Assigned task: Up to and including the line with "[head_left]", output the records exactly as they appear.
____ Data
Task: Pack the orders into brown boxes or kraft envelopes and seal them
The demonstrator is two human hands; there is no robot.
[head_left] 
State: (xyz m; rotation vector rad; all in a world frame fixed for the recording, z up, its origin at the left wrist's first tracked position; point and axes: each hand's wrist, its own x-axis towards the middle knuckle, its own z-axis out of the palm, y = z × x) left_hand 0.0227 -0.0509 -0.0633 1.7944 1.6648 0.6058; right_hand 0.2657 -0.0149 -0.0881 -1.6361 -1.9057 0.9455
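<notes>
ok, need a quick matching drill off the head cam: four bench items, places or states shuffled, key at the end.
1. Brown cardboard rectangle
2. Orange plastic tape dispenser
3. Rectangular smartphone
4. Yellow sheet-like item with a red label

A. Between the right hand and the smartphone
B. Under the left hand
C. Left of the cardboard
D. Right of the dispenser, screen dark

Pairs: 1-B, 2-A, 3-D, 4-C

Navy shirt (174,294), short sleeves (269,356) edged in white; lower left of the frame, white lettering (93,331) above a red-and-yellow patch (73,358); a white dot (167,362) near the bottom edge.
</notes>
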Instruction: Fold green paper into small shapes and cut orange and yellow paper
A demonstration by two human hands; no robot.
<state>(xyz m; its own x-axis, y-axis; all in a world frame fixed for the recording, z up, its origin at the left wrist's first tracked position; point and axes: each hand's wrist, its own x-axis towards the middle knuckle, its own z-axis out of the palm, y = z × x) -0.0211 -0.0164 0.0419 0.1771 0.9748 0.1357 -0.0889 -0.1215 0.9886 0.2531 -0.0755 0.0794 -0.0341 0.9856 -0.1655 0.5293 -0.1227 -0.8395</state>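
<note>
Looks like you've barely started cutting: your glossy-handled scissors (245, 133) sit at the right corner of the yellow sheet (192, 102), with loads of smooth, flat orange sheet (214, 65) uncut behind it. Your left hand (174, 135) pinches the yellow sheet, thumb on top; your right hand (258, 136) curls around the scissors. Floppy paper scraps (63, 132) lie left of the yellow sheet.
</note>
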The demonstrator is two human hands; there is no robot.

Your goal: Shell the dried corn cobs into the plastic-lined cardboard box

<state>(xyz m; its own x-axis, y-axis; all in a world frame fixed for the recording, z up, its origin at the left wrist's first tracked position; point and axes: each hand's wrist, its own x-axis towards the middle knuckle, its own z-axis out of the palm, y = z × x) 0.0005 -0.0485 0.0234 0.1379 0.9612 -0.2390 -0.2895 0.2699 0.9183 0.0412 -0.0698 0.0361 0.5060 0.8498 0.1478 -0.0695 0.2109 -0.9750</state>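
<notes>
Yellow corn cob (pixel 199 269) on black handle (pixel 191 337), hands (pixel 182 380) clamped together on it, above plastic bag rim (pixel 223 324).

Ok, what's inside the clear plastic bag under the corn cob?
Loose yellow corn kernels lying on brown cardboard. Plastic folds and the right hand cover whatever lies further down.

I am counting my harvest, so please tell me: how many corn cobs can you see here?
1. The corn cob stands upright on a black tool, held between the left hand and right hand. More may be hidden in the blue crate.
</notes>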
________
Completed exercise:
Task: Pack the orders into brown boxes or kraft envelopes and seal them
The demonstrator is two human hands; there is no robot.
[head_left] 

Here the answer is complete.